1University of Birmingham, Birmingham, UK; 2Heart of England NHS Foundation Trust, Birmingham, UK; 3University Hospital Coventry, Coventry, UK.


Introduction: Pituitary surgery is associated with post-operative complications including hypopituitarism and visual field defects. In order to ensure that our surgical outcomes were comparable with other centres, we audited the outcome of a cohort of patients referred for surgery at a single centre.

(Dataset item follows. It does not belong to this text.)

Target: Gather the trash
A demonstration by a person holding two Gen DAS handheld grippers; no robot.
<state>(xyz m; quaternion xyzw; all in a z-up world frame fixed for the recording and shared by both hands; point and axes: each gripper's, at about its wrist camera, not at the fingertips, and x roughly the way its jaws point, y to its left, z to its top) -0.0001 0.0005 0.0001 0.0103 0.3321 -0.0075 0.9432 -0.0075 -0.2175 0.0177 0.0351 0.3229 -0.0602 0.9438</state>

Methods: A retrospective audit of 27 consecutive patients diagnosed with pituitary adenoma at Heartlands Hospital Birmingham, who underwent trans-sphenoidal surgery pituitary. Surgery was performed by a single neurosurgeon at our primary referral centre (University Hospital Coventry). Clinical notes and electronic records were used for auditing clinical outcomes. Between-group comparisons were made with T-test and ANOVA.

Results: Twenty-seven patients (12 males, 15 females; median age 61 years, age range 25–82 years) underwent surgery during the audit period. Main diagnoses were non-functioning pituitary adenoma (63%), acromegaly (22%) and Cushing’s disease (4%); 85% (n=23) had a macroadenoma. Before surgery, 21 patients (78%) did not have any hormonal deficiencies, 18 patients (67%) had normal visual fields. Post-operatively, ten patients (37%) developed a new anterior hormonal deficiency (one axis affected, two patients; two axes, two patients; three axes, four patients); four patients (15%) developed new diabetes insipidus. In the macroadenoma group, 48% maintained full pituitary function post-operatively. Only one patient, operated on a recurrence of a previous non-functioning macroadenoma, developed a new visual field defect. No statistical differences in outcomes between micro- and macroadenoma groups.

Conclusion: Expectedly, most patients undergoing trans-sphenoidal surgery had a pituitary macroadenoma. While surgery is associated with the development of pituitary hormone deficiencies and new visual field defects, our data show that a large proportion of our patients maintained a normal pituitary function and did not develop new visual field defects. Our data are comparable to other trans-sphenoidal surgery centres in the UK and emphasise the importance of a single, dedicated pituitary surgeon.